Hello, I'm configuring a virtual rhcs cluster and would like to use fence_rhevm agent for stonith. As VMs composing the 4-nodes cluster I'm using CentOS 7.4 os with fence-agents-rhevm-4.0.11-66.el7_4.4.x86_64; I see that in 7.5 the agent is fence-agents-rhevm-4.0.11-86.el7_5.2.x86_64 but with no modification for the /usr/sbin/fence_rhevm python script apart the BUILD_DATE line. Some questions: - it seems it is still in API v3 even if deprecated; any particular reason? Possible to update to V4? Can I create a RFE bugzilla? This is in fact what I get in engine events registering connection: Client from address "10.4.4.68" is using version 3 of the API, which has been deprecated since version 4.0 of the engine, and will no longer be supported starting with version 4.3. Make sure to update that client to use a supported versions of the API and the SDKs, before upgrading to version 4.3 of the engine. 7/7/184:56:11 PM User fenceuser@internal-authz connecting from '10.4.4.68' using session 'OVgdzMofRFDS4ZKSdL83mRyGUFEdc+++onJHzGiAfpYuS07xa/EbBqFEPtztpwEeRzCn9mBOTGXE69rBbHlhXQ==' logged in. 7/7/184:56:11 PM - UserRole ok Back in April 2017 for version 4.1.1 I had problems and it seems I had to set super user privileges for the "fencing user" See thread here https://lists.ovirt.org/archives/list/users@ovirt.org/message/FS5YFU5ZXIYDC5... Now instead I only set UserRole for the defined "fenceuser" on the virtual cluster VMS and it works ok - for a VM with permissions already setup: [root@cl1 ~]# fence_rhevm -a 10.4.192.49 -l "fenceuser@internal" -S /usr/local/bin/pwd_ovmgr01.sh -z --ssl-insecure -o status --shell-timeout=20 --power-wait=10 -n cl1 Status: ON - for a VM still without permissions [root@cl1 ~]# fence_rhevm -a 10.4.192.49 -l "fenceuser@internal" -S /usr/local/bin/pwd_ovmgr01.sh -z --ssl-insecure -o status --shell-timeout=20 --power-wait=10 -n cl2 Failed: Unable to obtain correct plug status or plug is not available - for a VM with permissions already setup: I'm able to make power off / power on of the VM Thanks, Gianluca

On Sat, Jul 7, 2018 at 5:14 PM, Gianluca Cecchi <gianluca.cecchi@gmail.com> wrote:
Hello, I'm configuring a virtual rhcs cluster and would like to use fence_rhevm agent for stonith. As VMs composing the 4-nodes cluster I'm using CentOS 7.4 os with fence-agents-rhevm-4.0.11-66.el7_4.4.x86_64; I see that in 7.5 the agent is fence-agents-rhevm-4.0.11-86.el7_5.2.x86_64 but with no modification for the /usr/sbin/fence_rhevm python script apart the BUILD_DATE line.

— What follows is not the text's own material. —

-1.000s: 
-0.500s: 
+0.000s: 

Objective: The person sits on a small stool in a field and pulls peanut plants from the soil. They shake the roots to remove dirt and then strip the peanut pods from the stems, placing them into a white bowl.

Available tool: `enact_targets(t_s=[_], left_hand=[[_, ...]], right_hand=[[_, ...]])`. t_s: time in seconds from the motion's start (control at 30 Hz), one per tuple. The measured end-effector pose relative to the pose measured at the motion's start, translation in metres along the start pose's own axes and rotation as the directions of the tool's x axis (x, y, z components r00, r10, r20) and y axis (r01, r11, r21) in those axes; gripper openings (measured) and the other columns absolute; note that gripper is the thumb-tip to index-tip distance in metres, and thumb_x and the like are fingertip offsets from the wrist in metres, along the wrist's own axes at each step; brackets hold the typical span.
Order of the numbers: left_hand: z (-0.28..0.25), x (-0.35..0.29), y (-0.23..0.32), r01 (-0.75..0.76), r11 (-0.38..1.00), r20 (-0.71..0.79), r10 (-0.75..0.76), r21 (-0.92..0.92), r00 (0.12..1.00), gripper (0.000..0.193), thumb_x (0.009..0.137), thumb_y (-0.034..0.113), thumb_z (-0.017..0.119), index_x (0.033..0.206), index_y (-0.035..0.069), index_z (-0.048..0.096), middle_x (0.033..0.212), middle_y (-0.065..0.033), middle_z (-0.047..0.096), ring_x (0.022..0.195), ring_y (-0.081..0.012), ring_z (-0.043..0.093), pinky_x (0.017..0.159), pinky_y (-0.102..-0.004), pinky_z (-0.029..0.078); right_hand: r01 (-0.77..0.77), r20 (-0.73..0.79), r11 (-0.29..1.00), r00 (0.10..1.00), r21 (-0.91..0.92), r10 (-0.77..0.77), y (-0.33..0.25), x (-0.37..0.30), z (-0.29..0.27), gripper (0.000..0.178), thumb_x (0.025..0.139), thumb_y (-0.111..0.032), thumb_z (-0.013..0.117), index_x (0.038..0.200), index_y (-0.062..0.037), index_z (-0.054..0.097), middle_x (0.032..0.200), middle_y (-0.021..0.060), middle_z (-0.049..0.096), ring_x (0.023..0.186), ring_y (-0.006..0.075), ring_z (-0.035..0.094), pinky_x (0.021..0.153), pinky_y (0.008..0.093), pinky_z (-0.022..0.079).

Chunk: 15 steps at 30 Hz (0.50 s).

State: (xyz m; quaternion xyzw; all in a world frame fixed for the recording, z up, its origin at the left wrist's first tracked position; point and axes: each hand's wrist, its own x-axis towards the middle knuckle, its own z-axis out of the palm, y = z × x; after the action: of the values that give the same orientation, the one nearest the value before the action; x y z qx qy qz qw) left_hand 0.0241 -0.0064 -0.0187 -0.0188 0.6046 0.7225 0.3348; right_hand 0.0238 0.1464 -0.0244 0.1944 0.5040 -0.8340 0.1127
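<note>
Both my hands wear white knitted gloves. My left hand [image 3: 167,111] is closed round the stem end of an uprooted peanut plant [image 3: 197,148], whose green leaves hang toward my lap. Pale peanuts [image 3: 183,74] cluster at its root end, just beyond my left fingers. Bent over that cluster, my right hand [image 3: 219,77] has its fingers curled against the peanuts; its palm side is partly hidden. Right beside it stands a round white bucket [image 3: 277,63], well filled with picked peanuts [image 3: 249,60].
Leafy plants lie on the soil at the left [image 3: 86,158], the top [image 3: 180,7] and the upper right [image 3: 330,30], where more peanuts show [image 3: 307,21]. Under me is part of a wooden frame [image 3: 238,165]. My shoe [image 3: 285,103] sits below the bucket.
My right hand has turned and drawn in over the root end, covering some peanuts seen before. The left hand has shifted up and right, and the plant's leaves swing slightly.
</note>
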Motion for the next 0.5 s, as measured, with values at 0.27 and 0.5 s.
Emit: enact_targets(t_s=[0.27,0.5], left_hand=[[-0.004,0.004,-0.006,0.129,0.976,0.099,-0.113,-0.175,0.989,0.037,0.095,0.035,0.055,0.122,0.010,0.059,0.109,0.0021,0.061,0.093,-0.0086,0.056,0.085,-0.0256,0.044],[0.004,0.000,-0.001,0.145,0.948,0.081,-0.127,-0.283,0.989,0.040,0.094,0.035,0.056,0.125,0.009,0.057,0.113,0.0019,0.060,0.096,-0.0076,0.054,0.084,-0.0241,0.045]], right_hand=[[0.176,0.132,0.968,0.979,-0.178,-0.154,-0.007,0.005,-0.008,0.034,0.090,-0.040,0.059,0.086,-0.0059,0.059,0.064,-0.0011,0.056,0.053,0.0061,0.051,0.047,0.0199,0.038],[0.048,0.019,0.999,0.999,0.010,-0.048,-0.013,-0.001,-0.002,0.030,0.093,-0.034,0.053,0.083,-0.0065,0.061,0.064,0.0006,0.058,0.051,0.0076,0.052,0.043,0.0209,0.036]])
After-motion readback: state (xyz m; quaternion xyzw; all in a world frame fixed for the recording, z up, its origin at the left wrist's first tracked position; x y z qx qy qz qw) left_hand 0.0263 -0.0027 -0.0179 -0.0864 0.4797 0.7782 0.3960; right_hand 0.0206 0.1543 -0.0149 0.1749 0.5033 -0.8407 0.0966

Some questions: - it seems it is still in API v3 even if deprecated; any particular reason? Possible to update to V4? Can I create a RFE bugzilla?
We already have a bug for that: https://bugzilla.redhat.com/show_bug.cgi?id=1402862 Let's hope it will be delivered in CentOS 7.6
This is in fact what I get in engine events registering connection:
Client from address "10.4.4.68" is using version 3 of the API, which has been deprecated since version 4.0 of the engine, and will no longer be supported starting with version 4.3. Make sure to update that client to use a supported versions of the API and the SDKs, before upgrading to version 4.3 of the engine. 7/7/184:56:11 PM
We need to get this message fixed, we already know that APIv3 will not be removed in oVirt 4.3, created https://bugzilla.redhat.com/1599054 to track that
User fenceuser@internal-authz connecting from '10.4.4.68' using session ' OVgdzMofRFDS4ZKSdL83mRyGUFEdc+++onJHzGiAfpYuS07xa/ EbBqFEPtztpwEeRzCn9mBOTGXE69rBbHlhXQ==' logged in. 7/7/184:56:11 PM
- UserRole ok Back in April 2017 for version 4.1.1 I had problems and it seems I had to set super user privileges for the "fencing user" See thread here https://lists.ovirt.org/archives/list/users@ovirt.org/message/ FS5YFU5ZXIYDC5SWQY4MZS65UDKSX7JS/
Now instead I only set UserRole for the defined "fenceuser" on the virtual cluster VMS and it works ok
- for a VM with permissions already setup: [root@cl1 ~]# fence_rhevm -a 10.4.192.49 -l "fenceuser@internal" -S /usr/local/bin/pwd_ovmgr01.sh -z --ssl-insecure -o status --shell-timeout=20 --power-wait=10 -n cl1 Status: ON
- for a VM still without permissions [root@cl1 ~]# fence_rhevm -a 10.4.192.49 -l "fenceuser@internal" -S /usr/local/bin/pwd_ovmgr01.sh -z --ssl-insecure -o status --shell-timeout=20 --power-wait=10 -n cl2 Failed: Unable to obtain correct plug status or plug is not available
- for a VM with permissions already setup: I'm able to make power off / power on of the VM
Eli, please take a look at above, that might be the issue you saw with fence_rhevm
Thanks, Gianluca
_______________________________________________ Users mailing list -- users@ovirt.org To unsubscribe send an email to users-leave@ovirt.org Privacy Statement: https://www.ovirt.org/site/privacy-policy/ oVirt Code of Conduct: https://www.ovirt.org/community/about/community- guidelines/ List Archives: https://lists.ovirt.org/archives/list/users@ovirt.org/ message/YIZUMYY5OFHIOBYVALGDKOEDYM5KMPGY/
-- Martin Perina Associate Manager, Software Engineering Red Hat Czech s.r.o.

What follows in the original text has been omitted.